Working data Block Start

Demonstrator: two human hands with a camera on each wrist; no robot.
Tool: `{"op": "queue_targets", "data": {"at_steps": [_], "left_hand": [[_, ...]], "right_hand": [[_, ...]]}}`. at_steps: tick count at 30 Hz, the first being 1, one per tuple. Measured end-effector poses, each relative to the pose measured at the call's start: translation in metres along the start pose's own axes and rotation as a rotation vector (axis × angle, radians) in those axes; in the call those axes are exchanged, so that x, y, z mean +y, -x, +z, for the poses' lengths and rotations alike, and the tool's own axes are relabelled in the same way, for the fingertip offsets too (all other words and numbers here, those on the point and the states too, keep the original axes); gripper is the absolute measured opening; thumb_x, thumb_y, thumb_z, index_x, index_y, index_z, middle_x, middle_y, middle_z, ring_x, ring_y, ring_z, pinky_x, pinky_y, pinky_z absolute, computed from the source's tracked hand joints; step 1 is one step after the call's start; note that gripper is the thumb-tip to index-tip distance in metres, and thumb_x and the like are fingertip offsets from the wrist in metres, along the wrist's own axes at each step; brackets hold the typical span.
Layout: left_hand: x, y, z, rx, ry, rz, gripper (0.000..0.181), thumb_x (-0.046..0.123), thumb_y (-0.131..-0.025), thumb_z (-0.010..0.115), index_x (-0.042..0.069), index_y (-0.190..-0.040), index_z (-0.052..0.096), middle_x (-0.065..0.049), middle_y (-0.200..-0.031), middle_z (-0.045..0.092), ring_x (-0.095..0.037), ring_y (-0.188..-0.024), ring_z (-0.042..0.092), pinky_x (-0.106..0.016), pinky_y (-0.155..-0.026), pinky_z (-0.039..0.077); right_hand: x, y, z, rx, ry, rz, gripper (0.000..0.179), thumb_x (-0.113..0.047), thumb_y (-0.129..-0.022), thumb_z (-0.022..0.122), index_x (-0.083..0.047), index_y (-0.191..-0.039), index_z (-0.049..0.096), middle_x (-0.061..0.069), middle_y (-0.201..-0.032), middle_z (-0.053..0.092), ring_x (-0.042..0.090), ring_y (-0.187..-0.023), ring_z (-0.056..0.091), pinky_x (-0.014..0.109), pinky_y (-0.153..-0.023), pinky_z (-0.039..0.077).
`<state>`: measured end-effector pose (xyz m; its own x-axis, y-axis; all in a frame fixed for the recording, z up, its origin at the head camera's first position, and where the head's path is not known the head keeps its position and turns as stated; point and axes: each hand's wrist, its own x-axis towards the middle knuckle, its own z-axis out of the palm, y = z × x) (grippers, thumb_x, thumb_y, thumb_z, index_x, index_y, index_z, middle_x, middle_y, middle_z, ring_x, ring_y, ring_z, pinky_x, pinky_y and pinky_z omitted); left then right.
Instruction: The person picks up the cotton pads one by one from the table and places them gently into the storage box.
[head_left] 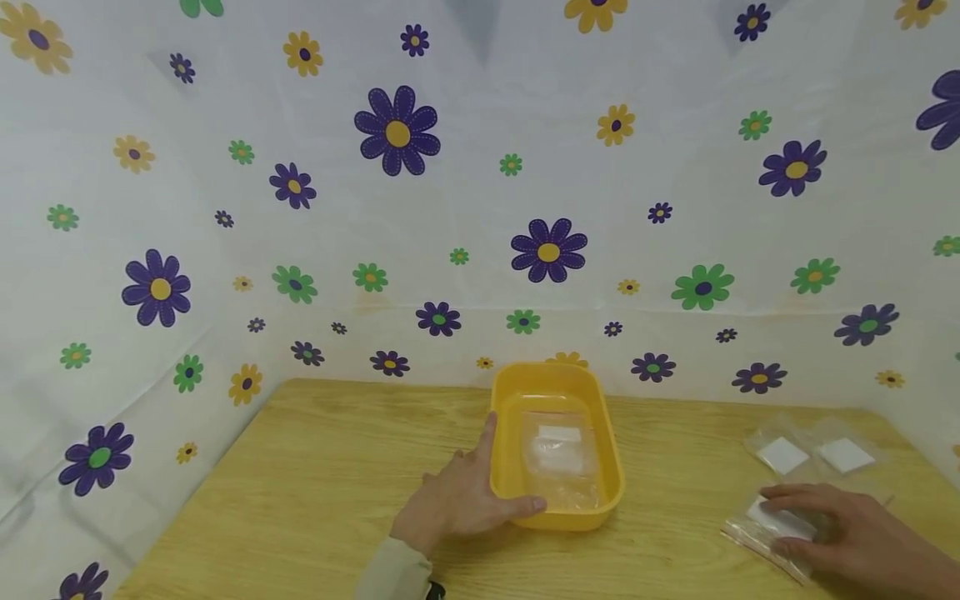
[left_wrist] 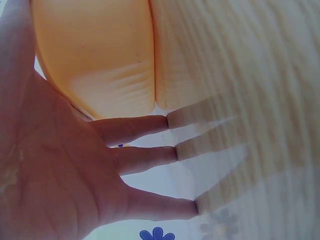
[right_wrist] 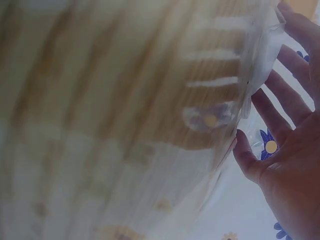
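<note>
One yellow tray (head_left: pixel 614 471) stands on the table (head_left: pixel 352 475), just right of the left hand's (head_left: pixel 459 507) fingers (left_wrist: pixel 159 207). These are straight and spread wide, the thumb well out from them; they touch the tray, the index finger along its side and the thumb over its near rim, without curling round it. Beyond that thumb, inside the tray, lies clear plastic packaging (head_left: pixel 558 462) with a white patch.

The right hand (head_left: pixel 862 527) is well apart to the right. Its fingers (right_wrist: pixel 288 96) bend over a clear bag with a white square (head_left: pixel 771 520), thumb at the near side and fingertips at the far side, touching it; whether they pinch it firmly I cannot tell. Just past these fingertips lie two more bags, a left one (head_left: pixel 782 456) and a right one (head_left: pixel 847 455), side by side. Farther off, a flowered cloth (head_left: pixel 465 200) rises behind.
</note>
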<state>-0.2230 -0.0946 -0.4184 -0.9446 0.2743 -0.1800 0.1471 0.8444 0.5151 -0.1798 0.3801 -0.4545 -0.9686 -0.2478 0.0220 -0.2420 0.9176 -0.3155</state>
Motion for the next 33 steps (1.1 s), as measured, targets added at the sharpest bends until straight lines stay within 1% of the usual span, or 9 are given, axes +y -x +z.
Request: {"op": "queue_targets", "data": {"at_steps": [2, 5, 9, 12, 15, 17, 20, 27, 33], "left_hand": [[-0.001, 0.000, 0.000, 0.004, -0.001, 0.007, 0.131, 0.089, -0.073, 0.062, 0.026, -0.166, -0.006, -0.020, -0.154, 0.052, -0.042, -0.134, 0.056, -0.078, -0.101, 0.042], [-0.001, -0.001, 0.000, 0.006, 0.002, 0.009, 0.131, 0.089, -0.073, 0.062, 0.026, -0.166, -0.005, -0.020, -0.154, 0.051, -0.041, -0.134, 0.056, -0.078, -0.101, 0.042], [-0.001, -0.001, 0.000, 0.002, 0.005, 0.001, 0.131, 0.089, -0.073, 0.062, 0.027, -0.166, -0.005, -0.019, -0.154, 0.051, -0.041, -0.135, 0.055, -0.079, -0.102, 0.040], [0.000, 0.000, 0.000, 0.001, -0.003, 0.002, 0.131, 0.088, -0.073, 0.063, 0.026, -0.166, -0.006, -0.019, -0.154, 0.052, -0.042, -0.135, 0.055, -0.080, -0.101, 0.039], [0.000, 0.000, 0.000, 0.000, -0.004, -0.004, 0.132, 0.088, -0.073, 0.063, 0.026, -0.166, -0.006, -0.019, -0.154, 0.052, -0.042, -0.135, 0.055, -0.079, -0.101, 0.040], [0.001, 0.000, 0.000, -0.001, 0.001, -0.008, 0.132, 0.089, -0.072, 0.063, 0.027, -0.166, -0.005, -0.018, -0.154, 0.052, -0.041, -0.134, 0.056, -0.078, -0.101, 0.041], [0.001, -0.001, 0.000, 0.002, 0.002, -0.009, 0.131, 0.089, -0.072, 0.062, 0.027, -0.166, -0.005, -0.017, -0.154, 0.052, -0.041, -0.134, 0.056, -0.078, -0.101, 0.042], [-0.001, 0.000, 0.000, 0.009, -0.009, 0.000, 0.130, 0.088, -0.073, 0.062, 0.026, -0.166, -0.005, -0.017, -0.153, 0.053, -0.041, -0.135, 0.055, -0.080, -0.101, 0.039], [-0.001, -0.001, 0.000, 0.007, 0.000, -0.001, 0.131, 0.089, -0.072, 0.062, 0.027, -0.166, -0.005, -0.015, -0.154, 0.053, -0.040, -0.134, 0.056, -0.079, -0.101, 0.040]], "right_hand": [[0.002, -0.001, 0.000, -0.012, -0.027, 0.001, 0.039, -0.048, -0.085, 0.080, -0.028, -0.117, 0.074, 0.011, -0.131, 0.071, 0.037, -0.116, 0.065, 0.071, -0.086, 0.052], [0.006, -0.001, 0.001, 0.009, -0.027, -0.019, 0.022, -0.045, -0.087, 0.079, -0.036, -0.106, 0.075, 0.007, -0.128, 0.073, 0.012, -0.113, 0.066, 0.068, -0.086, 0.054], [0.012, -0.001, 0.000, 0.024, -0.023, -0.062, 0.009, -0.039, -0.091, 0.077, -0.043, -0.099, 0.074, -0.003, -0.123, 0.074, -0.016, -0.105, 0.054, 0.049, -0.084, 0.061], [0.015, -0.001, -0.002, 0.022, -0.025, -0.078, 0.008, -0.037, -0.092, 0.076, -0.044, -0.097, 0.074, -0.008, -0.122, 0.074, -0.019, -0.105, 0.053, 0.032, -0.077, 0.061], [0.015, -0.001, -0.003, 0.014, -0.042, -0.077, 0.007, -0.037, -0.092, 0.075, -0.043, -0.096, 0.075, -0.007, -0.122, 0.074, -0.021, -0.105, 0.051, 0.032, -0.075, 0.062], [0.014, -0.001, -0.004, 0.003, -0.056, -0.069, 0.007, -0.037, -0.092, 0.075, -0.043, -0.096, 0.075, -0.006, -0.123, 0.074, -0.022, -0.105, 0.049, 0.041, -0.077, 0.063], [0.013, -0.002, -0.006, 0.001, -0.074, -0.076, 0.007, -0.035, -0.093, 0.075, -0.041, -0.096, 0.076, -0.009, -0.123, 0.073, -0.023, -0.106, 0.047, 0.036, -0.076, 0.063], [0.007, 0.001, -0.004, 0.098, -0.116, -0.177, 0.020, -0.019, -0.090, 0.079, -0.038, -0.095, 0.075, -0.030, -0.119, 0.066, -0.025, -0.106, 0.047, 0.012, -0.070, 0.051], [0.001, 0.000, -0.001, 0.161, -0.106, -0.231, 0.026, -0.014, -0.086, 0.082, -0.038, -0.093, 0.075, -0.030, -0.116, 0.067, -0.024, -0.104, 0.050, 0.011, -0.071, 0.051]]}}
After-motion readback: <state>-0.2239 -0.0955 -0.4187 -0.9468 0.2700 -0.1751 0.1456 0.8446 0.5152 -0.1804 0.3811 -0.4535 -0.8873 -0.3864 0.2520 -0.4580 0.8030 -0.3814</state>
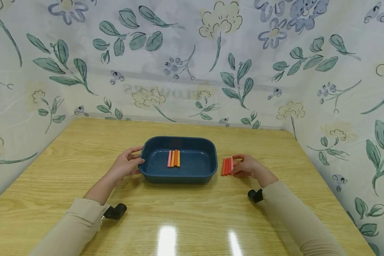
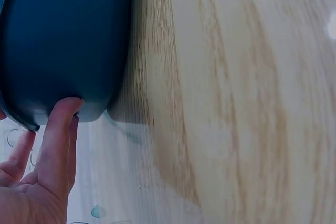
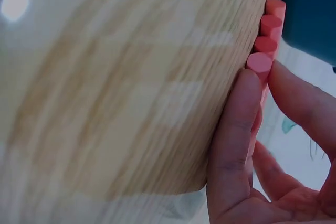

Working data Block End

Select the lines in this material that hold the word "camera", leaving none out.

Demonstrator: two human hands with a camera on each wrist; no robot.
`<state>`: measured end-effector pose (xyz m; its own x-axis, y-axis; all in a frame fixed for the recording, z up, its origin at the head camera's first position, and where the head's path is not known the head keeps its position and turns as stated; point and axes: each hand's wrist, its own x-axis towards the middle knuckle, its own z-axis out of the palm, y = z × x) (grippers, thumb_x, thumb_y, thumb_z, index_x, index_y, index_z, middle_x, middle_y, middle_z, ring_x, ring_y, ring_z, pinky_x, pinky_y and pinky_z omitted); left then right.

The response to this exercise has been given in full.